═══ DATA
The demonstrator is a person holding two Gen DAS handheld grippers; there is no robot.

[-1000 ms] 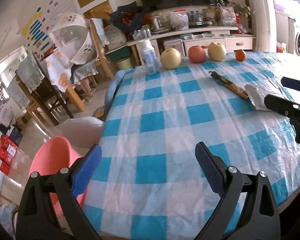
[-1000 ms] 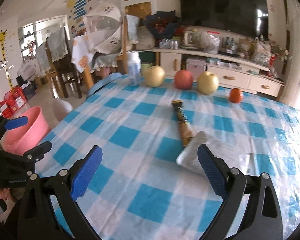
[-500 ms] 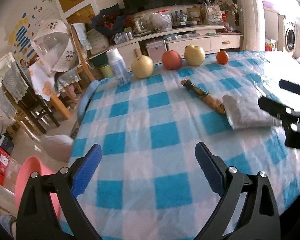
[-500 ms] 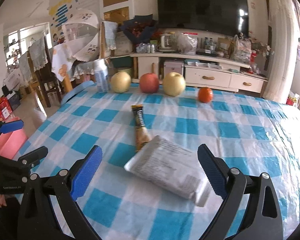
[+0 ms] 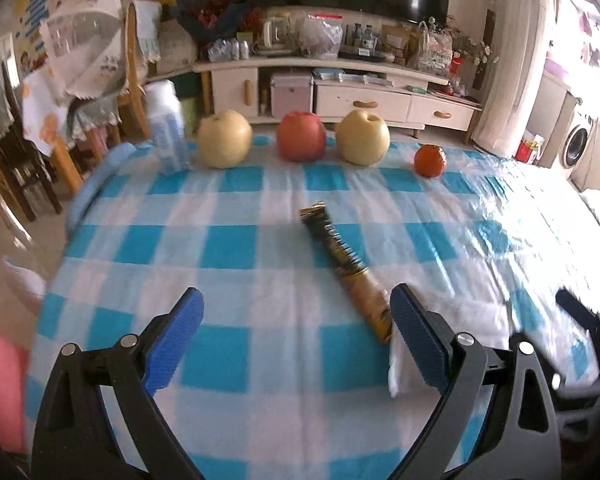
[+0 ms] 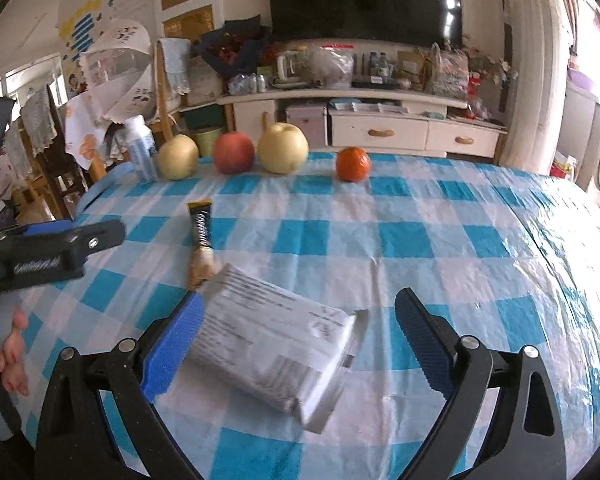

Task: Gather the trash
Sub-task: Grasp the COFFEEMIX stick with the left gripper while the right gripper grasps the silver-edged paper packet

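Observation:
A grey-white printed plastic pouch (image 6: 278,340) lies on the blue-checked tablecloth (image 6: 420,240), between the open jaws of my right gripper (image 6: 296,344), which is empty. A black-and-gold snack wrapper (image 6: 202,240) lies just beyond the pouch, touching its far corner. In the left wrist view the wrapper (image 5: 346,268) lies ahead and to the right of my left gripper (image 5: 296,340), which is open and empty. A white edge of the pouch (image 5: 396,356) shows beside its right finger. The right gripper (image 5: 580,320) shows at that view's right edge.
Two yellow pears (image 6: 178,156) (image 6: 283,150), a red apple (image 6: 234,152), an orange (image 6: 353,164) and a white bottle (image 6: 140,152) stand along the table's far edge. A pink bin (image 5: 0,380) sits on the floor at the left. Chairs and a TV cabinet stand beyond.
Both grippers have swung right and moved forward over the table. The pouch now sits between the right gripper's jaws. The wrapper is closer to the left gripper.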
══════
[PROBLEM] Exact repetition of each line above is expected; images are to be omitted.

[RESULT OF THE EXERCISE]
The demonstrator is a person holding two Gen DAS handheld grippers; there is no robot.

[-1000 ms] 
[-1000 ms] 
[-500 ms] 
[-500 ms] 
[+0 ms] 
[+0 ms] 

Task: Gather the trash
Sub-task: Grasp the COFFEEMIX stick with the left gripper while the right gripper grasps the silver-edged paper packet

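Observation:
A grey-white printed plastic pouch (image 6: 278,340) lies on the blue-checked tablecloth (image 6: 420,240), between the open jaws of my right gripper (image 6: 296,344), which is empty. A black-and-gold snack wrapper (image 6: 202,240) lies just beyond the pouch, touching its far corner. In the left wrist view the wrapper (image 5: 346,268) lies ahead and to the right of my left gripper (image 5: 296,340), which is open and empty. A white edge of the pouch (image 5: 396,356) shows beside its right finger. The right gripper (image 5: 580,320) shows at that view's right edge.
Two yellow pears (image 6: 178,156) (image 6: 283,150), a red apple (image 6: 234,152), an orange (image 6: 353,164) and a white bottle (image 6: 140,152) stand along the table's far edge. A pink bin (image 5: 0,380) sits on the floor at the left. Chairs and a TV cabinet stand beyond.
Both grippers have swung right and moved forward over the table. The pouch now sits between the right gripper's jaws. The wrapper is closer to the left gripper.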

Output is finished, and nothing else is required.